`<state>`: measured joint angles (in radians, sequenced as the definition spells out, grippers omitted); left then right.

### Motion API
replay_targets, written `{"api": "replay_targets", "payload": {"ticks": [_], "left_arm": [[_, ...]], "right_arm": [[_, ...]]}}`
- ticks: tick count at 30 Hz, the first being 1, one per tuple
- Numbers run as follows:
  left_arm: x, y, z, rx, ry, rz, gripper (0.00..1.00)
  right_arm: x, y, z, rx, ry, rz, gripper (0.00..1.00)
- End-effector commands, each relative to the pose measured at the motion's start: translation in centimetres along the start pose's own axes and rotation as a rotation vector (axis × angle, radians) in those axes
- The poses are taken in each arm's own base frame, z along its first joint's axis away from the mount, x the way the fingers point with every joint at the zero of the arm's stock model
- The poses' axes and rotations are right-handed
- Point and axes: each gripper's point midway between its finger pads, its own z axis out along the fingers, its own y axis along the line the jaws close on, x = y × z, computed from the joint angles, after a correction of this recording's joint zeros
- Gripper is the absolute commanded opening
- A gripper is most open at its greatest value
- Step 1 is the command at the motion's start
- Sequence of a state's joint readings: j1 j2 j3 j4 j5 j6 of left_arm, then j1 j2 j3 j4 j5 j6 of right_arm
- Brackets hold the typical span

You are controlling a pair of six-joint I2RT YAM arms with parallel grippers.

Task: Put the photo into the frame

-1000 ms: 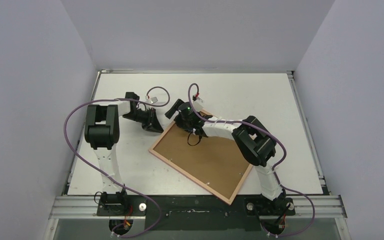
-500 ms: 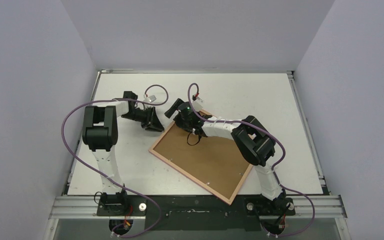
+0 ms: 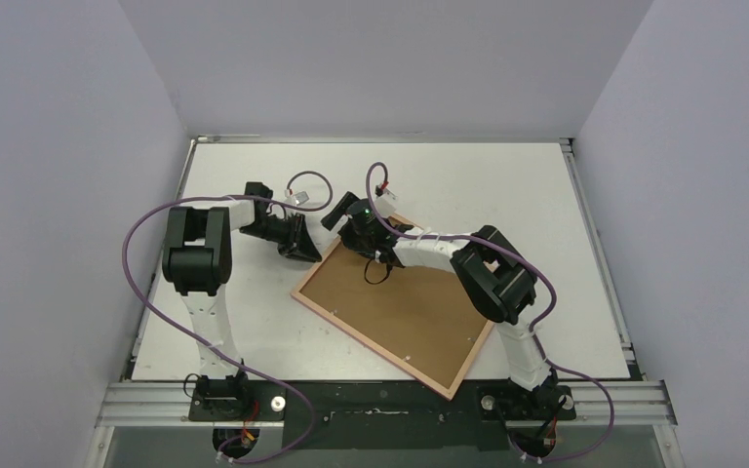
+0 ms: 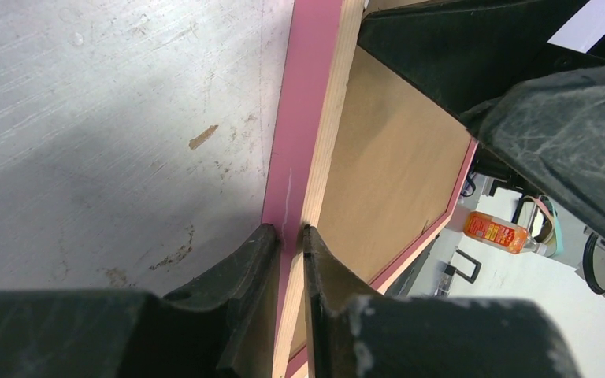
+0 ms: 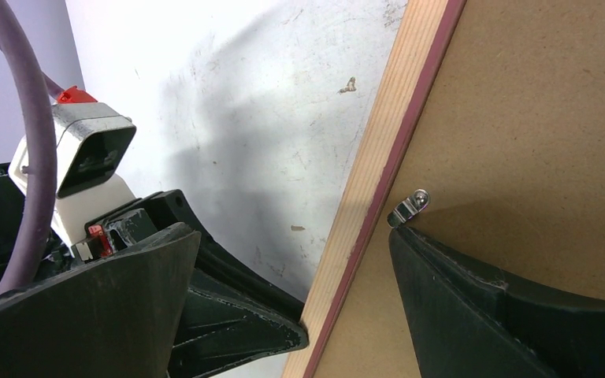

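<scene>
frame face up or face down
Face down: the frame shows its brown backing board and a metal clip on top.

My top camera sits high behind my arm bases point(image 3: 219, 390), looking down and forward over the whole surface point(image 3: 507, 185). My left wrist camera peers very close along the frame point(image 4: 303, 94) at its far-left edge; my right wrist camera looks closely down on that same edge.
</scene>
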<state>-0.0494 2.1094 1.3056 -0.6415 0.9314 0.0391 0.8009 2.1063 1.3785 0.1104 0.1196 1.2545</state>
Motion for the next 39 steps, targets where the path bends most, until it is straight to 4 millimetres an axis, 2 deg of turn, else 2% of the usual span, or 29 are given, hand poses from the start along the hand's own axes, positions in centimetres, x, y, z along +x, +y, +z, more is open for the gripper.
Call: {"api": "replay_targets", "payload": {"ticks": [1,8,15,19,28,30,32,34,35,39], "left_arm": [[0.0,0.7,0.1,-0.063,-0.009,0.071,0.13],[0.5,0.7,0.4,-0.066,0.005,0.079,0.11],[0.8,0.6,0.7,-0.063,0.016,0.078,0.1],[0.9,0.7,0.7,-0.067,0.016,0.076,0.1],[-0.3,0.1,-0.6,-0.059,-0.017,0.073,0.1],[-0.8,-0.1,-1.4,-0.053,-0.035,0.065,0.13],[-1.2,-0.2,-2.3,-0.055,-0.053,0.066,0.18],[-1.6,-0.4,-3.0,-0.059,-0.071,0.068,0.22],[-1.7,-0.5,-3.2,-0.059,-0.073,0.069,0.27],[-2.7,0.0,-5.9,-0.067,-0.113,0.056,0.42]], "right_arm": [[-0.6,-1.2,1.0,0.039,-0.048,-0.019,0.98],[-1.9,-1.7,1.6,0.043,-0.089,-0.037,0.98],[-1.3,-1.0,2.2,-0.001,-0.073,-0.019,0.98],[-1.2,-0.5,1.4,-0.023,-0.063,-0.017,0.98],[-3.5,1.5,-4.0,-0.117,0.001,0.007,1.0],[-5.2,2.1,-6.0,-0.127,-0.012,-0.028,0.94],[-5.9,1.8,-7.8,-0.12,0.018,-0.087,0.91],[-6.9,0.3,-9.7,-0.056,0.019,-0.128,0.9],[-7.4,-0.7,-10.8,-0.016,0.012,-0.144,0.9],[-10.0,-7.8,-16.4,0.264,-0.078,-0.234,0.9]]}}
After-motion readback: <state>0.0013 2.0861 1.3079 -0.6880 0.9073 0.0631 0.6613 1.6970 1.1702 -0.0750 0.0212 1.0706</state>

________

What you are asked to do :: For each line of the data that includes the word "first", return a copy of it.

Task solution ::
- ticks: tick count at 30 Hz, the first being 1, one per tuple
- The poses are taken in each arm's own base frame, z along its first joint's axis away from the mount, x the way the fingers point with every joint at the zero of the arm's stock model

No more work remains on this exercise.